## [Problem requirements]
Look through the data that follows and copy each line with the string "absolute".

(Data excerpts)
···

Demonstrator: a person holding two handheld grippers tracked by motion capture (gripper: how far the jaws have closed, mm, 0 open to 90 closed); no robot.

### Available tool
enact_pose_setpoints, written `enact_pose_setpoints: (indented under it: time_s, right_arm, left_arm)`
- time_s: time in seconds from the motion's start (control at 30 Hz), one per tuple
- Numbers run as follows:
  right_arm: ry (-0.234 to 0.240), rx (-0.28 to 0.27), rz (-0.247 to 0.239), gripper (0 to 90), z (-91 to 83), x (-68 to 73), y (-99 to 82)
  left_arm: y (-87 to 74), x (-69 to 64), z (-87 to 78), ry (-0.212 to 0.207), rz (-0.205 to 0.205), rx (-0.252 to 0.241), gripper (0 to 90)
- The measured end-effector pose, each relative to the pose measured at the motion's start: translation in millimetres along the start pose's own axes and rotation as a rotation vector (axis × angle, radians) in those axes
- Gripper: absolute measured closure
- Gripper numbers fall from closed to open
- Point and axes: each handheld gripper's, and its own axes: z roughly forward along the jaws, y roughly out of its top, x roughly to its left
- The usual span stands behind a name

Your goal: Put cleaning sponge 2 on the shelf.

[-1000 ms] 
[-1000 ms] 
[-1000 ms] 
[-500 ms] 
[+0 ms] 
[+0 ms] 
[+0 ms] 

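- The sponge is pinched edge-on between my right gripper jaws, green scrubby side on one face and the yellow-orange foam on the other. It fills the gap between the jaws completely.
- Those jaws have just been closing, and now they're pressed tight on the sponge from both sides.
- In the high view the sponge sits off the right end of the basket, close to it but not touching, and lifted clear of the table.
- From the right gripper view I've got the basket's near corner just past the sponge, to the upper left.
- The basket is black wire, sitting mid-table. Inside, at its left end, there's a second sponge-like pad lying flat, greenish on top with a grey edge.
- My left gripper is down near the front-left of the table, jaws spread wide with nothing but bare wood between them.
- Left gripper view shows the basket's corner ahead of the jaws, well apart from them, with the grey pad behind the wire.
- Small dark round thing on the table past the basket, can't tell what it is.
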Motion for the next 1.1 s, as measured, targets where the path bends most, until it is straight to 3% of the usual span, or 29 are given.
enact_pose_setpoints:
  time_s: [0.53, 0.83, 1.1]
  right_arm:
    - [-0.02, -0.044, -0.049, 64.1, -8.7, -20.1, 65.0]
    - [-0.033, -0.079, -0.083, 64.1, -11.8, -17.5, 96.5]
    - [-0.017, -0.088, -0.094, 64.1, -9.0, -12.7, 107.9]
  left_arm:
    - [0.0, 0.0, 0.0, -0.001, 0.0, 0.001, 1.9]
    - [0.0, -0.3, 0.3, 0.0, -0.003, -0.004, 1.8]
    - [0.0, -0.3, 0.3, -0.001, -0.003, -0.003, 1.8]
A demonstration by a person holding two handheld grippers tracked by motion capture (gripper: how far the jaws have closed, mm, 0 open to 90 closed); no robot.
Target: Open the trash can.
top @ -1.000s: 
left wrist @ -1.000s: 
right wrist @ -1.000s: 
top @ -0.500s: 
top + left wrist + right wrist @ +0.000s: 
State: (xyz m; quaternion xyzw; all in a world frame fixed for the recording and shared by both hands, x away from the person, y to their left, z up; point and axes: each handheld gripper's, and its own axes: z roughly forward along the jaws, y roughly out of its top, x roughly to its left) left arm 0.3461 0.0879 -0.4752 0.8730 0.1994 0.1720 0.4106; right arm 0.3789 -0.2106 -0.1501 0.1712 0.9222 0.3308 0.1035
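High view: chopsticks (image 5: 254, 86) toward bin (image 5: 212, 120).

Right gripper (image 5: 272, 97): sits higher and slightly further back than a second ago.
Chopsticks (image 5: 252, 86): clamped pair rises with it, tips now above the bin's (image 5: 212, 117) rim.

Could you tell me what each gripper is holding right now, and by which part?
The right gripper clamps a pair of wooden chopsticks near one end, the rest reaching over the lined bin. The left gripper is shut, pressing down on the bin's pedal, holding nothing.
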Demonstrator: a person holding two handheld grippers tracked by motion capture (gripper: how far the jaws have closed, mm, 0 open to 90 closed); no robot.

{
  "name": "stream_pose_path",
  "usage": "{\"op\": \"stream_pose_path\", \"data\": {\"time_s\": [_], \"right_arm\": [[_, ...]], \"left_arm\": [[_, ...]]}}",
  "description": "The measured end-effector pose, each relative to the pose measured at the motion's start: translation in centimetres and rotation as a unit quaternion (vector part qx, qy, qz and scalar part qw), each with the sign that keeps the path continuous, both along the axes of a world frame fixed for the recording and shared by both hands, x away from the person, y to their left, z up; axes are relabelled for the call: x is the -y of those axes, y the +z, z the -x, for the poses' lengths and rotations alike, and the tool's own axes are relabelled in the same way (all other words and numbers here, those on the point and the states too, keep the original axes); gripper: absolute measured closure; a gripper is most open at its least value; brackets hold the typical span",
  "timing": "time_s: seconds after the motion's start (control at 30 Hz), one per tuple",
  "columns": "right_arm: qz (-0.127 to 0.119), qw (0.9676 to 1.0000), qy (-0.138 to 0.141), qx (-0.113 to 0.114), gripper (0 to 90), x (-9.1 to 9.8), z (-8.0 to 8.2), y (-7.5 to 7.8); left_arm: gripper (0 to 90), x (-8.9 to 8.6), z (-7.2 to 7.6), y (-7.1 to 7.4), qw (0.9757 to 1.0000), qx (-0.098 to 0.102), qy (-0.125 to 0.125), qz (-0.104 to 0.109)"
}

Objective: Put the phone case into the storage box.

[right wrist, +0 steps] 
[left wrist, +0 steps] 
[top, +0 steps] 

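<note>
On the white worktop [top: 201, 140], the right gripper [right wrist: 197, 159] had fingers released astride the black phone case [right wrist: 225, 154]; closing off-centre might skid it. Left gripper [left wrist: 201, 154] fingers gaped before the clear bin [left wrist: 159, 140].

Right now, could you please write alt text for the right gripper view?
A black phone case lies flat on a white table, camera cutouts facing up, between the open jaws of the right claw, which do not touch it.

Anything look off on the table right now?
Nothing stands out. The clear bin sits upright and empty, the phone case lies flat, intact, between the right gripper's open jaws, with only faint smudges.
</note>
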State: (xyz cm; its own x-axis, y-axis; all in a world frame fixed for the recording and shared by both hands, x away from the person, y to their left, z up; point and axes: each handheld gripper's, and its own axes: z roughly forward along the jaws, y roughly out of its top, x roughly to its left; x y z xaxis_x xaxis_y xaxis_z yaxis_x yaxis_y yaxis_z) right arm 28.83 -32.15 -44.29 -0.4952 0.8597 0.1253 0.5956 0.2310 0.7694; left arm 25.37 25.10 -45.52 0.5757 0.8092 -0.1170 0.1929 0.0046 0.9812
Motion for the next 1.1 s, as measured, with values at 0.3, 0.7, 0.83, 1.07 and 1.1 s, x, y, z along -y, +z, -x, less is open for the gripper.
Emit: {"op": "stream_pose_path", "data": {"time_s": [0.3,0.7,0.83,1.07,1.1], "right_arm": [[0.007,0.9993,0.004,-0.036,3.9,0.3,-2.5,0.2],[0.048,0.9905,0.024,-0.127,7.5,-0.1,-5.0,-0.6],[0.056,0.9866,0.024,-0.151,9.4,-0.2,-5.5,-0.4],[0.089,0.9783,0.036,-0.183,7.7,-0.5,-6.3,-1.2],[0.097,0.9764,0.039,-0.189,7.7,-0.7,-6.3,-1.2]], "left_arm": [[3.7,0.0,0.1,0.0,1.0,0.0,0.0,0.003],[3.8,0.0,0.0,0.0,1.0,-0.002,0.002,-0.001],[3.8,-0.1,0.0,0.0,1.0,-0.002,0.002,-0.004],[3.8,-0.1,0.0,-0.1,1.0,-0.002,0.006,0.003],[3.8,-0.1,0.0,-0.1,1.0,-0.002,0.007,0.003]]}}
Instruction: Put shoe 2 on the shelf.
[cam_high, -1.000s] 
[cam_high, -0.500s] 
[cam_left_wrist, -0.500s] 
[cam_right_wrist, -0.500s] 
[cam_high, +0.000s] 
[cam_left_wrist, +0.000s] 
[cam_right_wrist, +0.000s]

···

## [Solution to this task]
- Gripper: absolute measured closure
  "description": "The measured end-effector pose, each relative to the pose measured at the motion's start: translation in centimetres and rotation as a unit quaternion (vector part qx, qy, qz and scalar part qw), each with the sign that keeps the path continuous, both along the axes of a world frame fixed for the recording and shared by both hands, x away from the person, y to their left, z up; axes are relabelled for the call: x is the -y of those axes, y the +z, z the -x, for the poses' lengths and rotations alike, and the tool's own axes are relabelled in the same way (all other words and numbers here, those on the point and the states too, keep the original axes); gripper: absolute measured closure; a gripper is most open at its least value; brackets hold the typical span",

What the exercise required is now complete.